As housing costs rise, state policymakers move to rein in corporate landlords
June 11, 2026
While Americans contend with a widespread affordability crisis, the cost of housing and corporate landlords’ involvement in rising rents have come to the fore of public debate. In an effort to address housing affordability, policymakers across the country have advanced a wave of state-level legislation according to a new analysis by the Private Equity Stakeholder Project (PESP).
In states across the country, legislators are taking action on the issue of corporate landlords. Interventions span a wide range of issues from banning the use of algorithms to artificially inflate rent to blocking corporations from buying housing entirely. While the bills vary massively in scope and effectiveness, a widespread legislative push towards protecting tenants from the worst impacts of financialization is beginning to crystalize.
The new Corporate Landlord Legislation Tracker provides a comprehensive look at the 76 bills introduced in 2026 that seek to regulate corporate landlords such as private equity, hedge funds, REITs, real estate investment firms, large publicly traded landlords, and landlords that make use of the limited liability corporation tax structure. Most of the featured bills focus specifically on these landlord types, though some bills included may be especially helpful for tenants of corporate landlords while also regulating landlords more broadly.
The bills featured in the tracker fall broadly into four types of policy approaches: anticonsolidation policies, which seek to reduce the concentration of property ownership in the hands of large landlords; transparency policies, which involve information gathering or disclosure requirements for landlords; antitrust policies, which ban landlords from sharing private rent price and vacancy data and outlaw noncompete agreements; and tenant protections which provide additional rights to renters.
“This wave of legislation underscores the momentum to hold Wall Street landlords accountable for putting profits ahead of people,” said Chris Noble, policy director at the Private Equity Stakeholder Project. “There is growing recognition among lawmakers that we can’t let corporations continue to exploit our housing system at the expense of tenants and first-time homebuyers.”

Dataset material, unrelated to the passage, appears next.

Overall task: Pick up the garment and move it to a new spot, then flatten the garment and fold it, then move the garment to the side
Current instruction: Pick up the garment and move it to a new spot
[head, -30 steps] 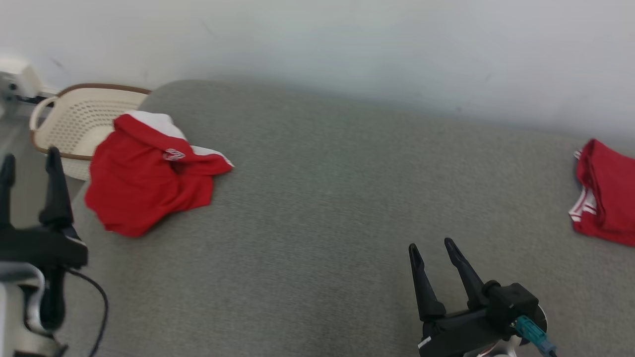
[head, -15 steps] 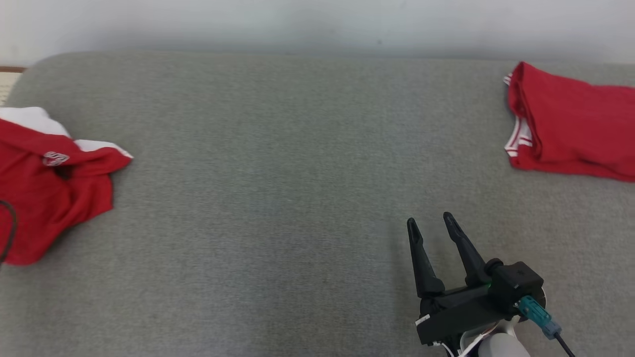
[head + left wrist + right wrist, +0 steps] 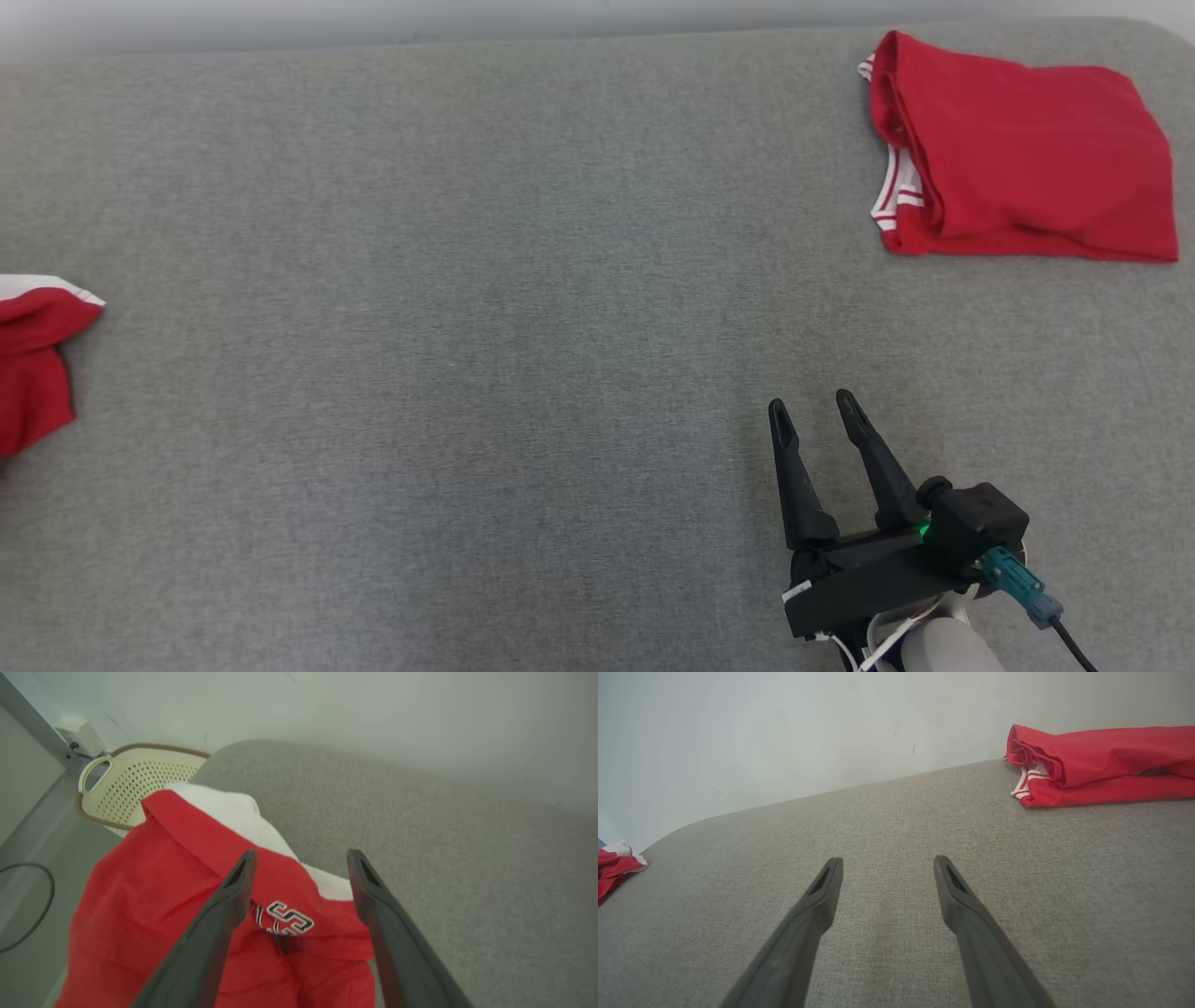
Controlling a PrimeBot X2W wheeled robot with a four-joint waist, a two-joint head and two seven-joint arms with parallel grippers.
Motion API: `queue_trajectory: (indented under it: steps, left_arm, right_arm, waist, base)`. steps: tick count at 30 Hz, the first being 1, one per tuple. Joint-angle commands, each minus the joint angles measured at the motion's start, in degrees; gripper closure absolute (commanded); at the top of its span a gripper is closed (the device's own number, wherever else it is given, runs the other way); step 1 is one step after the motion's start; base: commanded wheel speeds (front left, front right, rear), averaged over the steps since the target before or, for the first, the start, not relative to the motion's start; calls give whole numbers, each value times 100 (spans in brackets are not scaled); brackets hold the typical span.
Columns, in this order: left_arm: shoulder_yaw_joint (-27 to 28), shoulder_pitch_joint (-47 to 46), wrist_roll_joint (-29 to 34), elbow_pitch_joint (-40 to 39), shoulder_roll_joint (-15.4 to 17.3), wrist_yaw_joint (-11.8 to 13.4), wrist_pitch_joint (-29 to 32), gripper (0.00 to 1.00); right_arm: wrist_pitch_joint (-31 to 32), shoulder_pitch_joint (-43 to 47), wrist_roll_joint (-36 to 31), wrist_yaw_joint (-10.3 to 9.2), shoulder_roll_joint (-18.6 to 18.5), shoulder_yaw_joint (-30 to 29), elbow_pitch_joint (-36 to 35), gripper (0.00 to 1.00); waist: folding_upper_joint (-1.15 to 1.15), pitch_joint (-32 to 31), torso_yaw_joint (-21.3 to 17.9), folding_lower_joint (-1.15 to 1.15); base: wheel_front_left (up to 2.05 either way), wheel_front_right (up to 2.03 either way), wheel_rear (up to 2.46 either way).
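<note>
The garment (image 3: 33,373) is a crumpled red and white piece at the left edge of the grey padded surface (image 3: 467,327); the head view cuts most of it off. In the left wrist view the garment (image 3: 154,905) lies bunched with a printed logo showing, and my left gripper (image 3: 301,858) hangs open just above it, nothing between its fingers. My right gripper (image 3: 810,403) stands open over bare surface at the lower right, far from the garment. In the right wrist view this gripper (image 3: 887,860) is open too, with the garment (image 3: 612,865) small at far left.
A folded red garment with white stripes (image 3: 1022,149) lies at the far right corner, also seen as the folded garment (image 3: 1101,765). Beyond the surface's left end sits a cream perforated basket (image 3: 140,779), with a dark cable (image 3: 50,889) on the floor. A pale wall backs the surface.
The head camera has swung right and tilted down, so the whole picture shifted left and the left gripper and basket slid out of it. Both grippers stay open.
</note>
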Motion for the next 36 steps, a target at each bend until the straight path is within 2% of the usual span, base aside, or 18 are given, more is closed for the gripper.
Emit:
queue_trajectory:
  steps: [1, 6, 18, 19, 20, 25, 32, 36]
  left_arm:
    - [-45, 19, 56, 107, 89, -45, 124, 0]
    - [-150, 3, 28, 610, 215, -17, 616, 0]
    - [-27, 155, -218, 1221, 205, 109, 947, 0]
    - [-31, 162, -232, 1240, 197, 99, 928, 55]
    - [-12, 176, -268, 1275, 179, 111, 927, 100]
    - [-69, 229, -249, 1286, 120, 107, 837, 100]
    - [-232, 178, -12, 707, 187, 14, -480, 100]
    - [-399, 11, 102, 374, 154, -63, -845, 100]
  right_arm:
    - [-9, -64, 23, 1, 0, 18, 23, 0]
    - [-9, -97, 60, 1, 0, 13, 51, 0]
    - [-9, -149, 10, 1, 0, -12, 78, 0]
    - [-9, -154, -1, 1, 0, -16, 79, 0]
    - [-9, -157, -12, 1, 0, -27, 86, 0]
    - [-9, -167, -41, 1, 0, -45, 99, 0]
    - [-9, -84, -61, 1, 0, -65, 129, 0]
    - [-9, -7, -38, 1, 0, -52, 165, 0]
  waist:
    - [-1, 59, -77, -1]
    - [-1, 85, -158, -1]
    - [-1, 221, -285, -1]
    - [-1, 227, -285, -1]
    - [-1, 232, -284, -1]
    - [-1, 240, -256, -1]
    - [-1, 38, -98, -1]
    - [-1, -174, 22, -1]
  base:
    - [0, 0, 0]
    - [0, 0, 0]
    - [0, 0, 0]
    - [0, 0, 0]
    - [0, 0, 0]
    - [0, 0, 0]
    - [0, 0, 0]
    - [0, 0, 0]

In recent years, private equity firms and other Wall Street landlords have made significant investments in the housing market, buying up single-family, multi-family, and manufactured housing units across the country. Corporate landlords have been associated with extreme rent hikes, exorbitant junk fees, neglected maintenance of their properties, and aggressive evictions. Recent research from PESP shows that private equity firms now own 1 in 8 U.S. apartment units.